(About this task) The expected response is the complete listing below, restated exactly, with its pictures omitted.

Start of Given information

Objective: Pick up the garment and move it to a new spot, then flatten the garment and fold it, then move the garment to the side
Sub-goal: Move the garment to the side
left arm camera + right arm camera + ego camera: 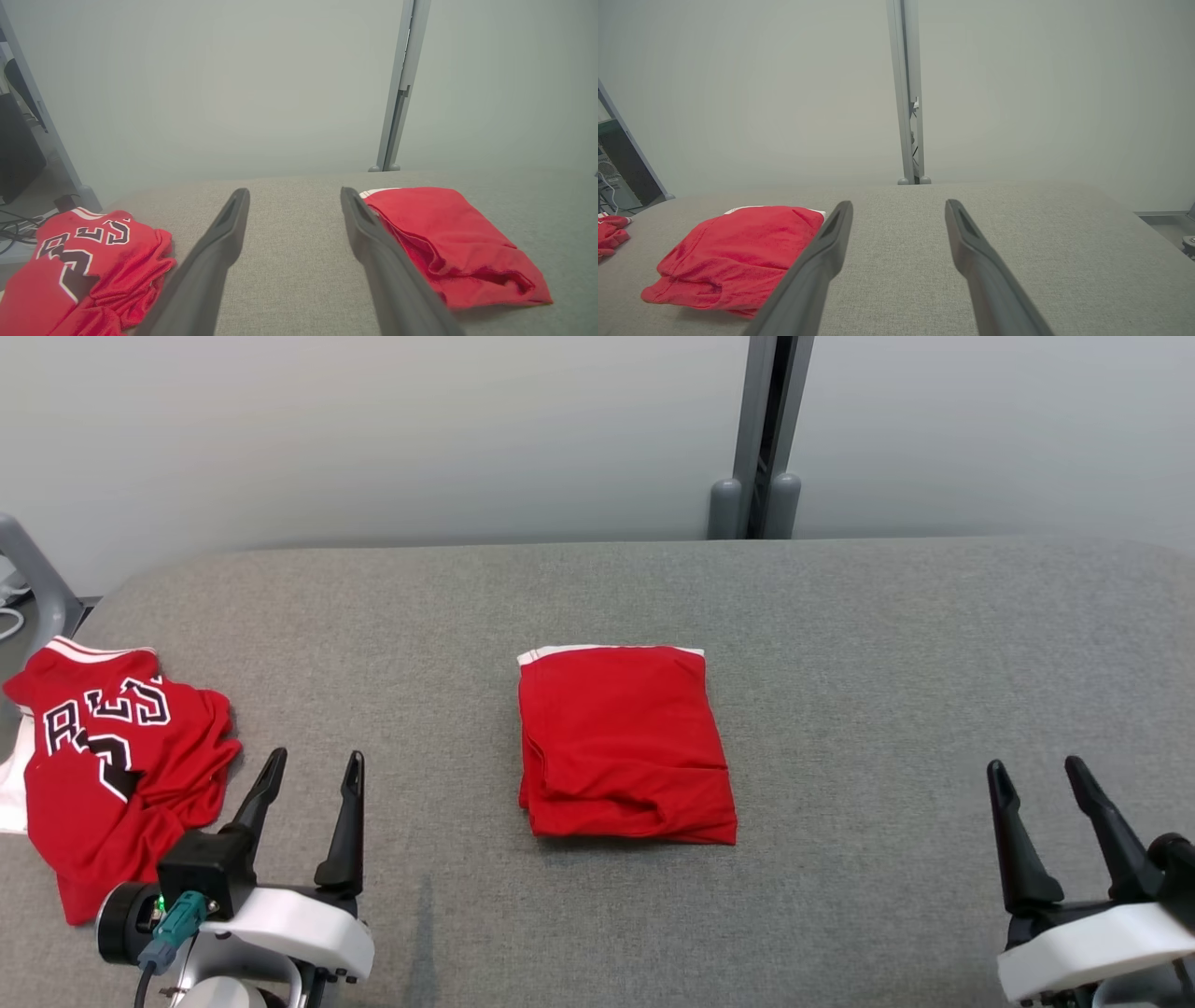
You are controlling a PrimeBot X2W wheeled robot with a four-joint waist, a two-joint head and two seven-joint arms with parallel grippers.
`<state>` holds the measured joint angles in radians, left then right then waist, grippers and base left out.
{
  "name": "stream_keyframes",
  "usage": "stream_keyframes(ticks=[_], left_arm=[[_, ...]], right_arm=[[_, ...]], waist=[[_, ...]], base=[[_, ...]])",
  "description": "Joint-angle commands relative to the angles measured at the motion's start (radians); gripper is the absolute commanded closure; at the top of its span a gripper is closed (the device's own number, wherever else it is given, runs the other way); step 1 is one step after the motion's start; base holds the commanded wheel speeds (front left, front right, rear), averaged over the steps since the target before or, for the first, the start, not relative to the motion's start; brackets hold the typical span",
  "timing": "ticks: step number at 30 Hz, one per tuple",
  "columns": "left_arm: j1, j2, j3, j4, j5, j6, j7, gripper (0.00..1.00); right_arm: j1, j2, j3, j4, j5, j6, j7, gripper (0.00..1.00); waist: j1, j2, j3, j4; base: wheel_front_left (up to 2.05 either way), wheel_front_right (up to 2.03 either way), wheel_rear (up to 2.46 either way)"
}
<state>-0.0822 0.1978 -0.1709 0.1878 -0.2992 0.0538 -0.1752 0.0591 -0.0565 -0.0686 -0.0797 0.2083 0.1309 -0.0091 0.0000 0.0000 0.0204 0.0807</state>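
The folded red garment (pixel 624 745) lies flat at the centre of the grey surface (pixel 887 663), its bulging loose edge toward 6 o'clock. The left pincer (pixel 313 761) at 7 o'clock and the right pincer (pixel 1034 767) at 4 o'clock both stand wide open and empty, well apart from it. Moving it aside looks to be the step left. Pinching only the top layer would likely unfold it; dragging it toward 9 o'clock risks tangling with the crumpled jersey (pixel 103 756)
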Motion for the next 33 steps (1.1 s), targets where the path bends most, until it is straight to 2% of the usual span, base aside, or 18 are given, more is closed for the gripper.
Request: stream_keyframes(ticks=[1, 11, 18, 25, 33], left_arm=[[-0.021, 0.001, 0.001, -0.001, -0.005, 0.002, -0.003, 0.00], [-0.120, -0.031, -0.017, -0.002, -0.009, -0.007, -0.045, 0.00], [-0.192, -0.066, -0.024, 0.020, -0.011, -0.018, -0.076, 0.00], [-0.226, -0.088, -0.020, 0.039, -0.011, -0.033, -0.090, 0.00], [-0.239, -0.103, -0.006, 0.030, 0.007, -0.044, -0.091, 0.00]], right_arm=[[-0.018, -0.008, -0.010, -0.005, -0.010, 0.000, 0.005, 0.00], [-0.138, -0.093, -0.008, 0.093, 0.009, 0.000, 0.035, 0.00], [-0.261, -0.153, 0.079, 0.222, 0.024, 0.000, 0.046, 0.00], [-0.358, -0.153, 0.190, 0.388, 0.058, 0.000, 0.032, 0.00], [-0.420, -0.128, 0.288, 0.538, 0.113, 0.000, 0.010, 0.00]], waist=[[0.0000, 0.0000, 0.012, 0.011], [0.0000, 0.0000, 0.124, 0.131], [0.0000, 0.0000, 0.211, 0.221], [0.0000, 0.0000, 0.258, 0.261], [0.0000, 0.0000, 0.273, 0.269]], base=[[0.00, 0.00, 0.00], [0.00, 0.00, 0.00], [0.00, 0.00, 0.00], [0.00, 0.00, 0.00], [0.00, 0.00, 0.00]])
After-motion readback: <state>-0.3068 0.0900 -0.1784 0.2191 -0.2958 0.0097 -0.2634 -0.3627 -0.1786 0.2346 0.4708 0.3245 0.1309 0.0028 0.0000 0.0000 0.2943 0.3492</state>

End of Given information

(Result)
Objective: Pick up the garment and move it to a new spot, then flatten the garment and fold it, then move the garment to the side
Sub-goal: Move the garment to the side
left arm camera + right arm camera + ego camera: 
You are controlling a PrimeBot X2W wheeled robot with a four-joint waist, a two-joint head and two seven-joint arms with parallel grippers.
`<state>` holds the measured joint angles in radians, left then right then waist, grippers and base left out.
{
  "name": "stream_keyframes",
  "usage": "stream_keyframes(ticks=[_], left_arm=[[_, ...]], right_arm=[[_, ...]], waist=[[_, ...]], base=[[_, ...]])",
  "description": "Joint-angle commands relative to the angles measured at the motion's start (radians); gripper is the absolute commanded closure; at the top of its span a gripper is closed (the device's own number, wherever else it is given, runs the other way); step 1 is one step after the motion's start; base holds the commanded wheel speeds (front left, front right, rear), averaged over the steps since the target before or, for the first, the start, not relative to the motion's start; brackets hold the typical span",
  "timing": "ticks: step number at 30 Hz, one per tuple",
  "columns": "left_arm: j1, j2, j3, j4, j5, j6, j7, gripper (0.00..1.00); right_arm: j1, j2, j3, j4, j5, j6, j7, gripper (0.00..1.00); waist: j1, j2, j3, j4; base: wheel_front_left (up to 2.05 either way), wheel_front_right (up to 2.03 either way), wheel_rear (up to 2.46 either way)"
}
<state>-0.0822 0.1978 -0.1709 0.1878 -0.2992 0.0538 -0.1752 0.0591 -0.0565 -0.0686 -0.0797 0.2083 0.1309 -0.0091 0.0000 0.0000 0.0204 0.0807</state>
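The folded red garment (pixel 624 745) lies flat at the centre of the grey surface (pixel 887 663), its bulging loose edge toward 6 o'clock. The left pincer (pixel 313 761) at 7 o'clock and the right pincer (pixel 1034 767) at 4 o'clock both stand wide open and empty, well apart from it. Moving it aside looks to be the step left. Pinching only the top layer would likely unfold it; dragging it toward 9 o'clock risks tangling with the crumpled jersey (pixel 103 756)
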Motion for the next 33 steps (1.1 s), targets where the path bends most, until it is straight to 2% of the usual span, base aside, or 18 are given, more is closed for the gripper.
Request: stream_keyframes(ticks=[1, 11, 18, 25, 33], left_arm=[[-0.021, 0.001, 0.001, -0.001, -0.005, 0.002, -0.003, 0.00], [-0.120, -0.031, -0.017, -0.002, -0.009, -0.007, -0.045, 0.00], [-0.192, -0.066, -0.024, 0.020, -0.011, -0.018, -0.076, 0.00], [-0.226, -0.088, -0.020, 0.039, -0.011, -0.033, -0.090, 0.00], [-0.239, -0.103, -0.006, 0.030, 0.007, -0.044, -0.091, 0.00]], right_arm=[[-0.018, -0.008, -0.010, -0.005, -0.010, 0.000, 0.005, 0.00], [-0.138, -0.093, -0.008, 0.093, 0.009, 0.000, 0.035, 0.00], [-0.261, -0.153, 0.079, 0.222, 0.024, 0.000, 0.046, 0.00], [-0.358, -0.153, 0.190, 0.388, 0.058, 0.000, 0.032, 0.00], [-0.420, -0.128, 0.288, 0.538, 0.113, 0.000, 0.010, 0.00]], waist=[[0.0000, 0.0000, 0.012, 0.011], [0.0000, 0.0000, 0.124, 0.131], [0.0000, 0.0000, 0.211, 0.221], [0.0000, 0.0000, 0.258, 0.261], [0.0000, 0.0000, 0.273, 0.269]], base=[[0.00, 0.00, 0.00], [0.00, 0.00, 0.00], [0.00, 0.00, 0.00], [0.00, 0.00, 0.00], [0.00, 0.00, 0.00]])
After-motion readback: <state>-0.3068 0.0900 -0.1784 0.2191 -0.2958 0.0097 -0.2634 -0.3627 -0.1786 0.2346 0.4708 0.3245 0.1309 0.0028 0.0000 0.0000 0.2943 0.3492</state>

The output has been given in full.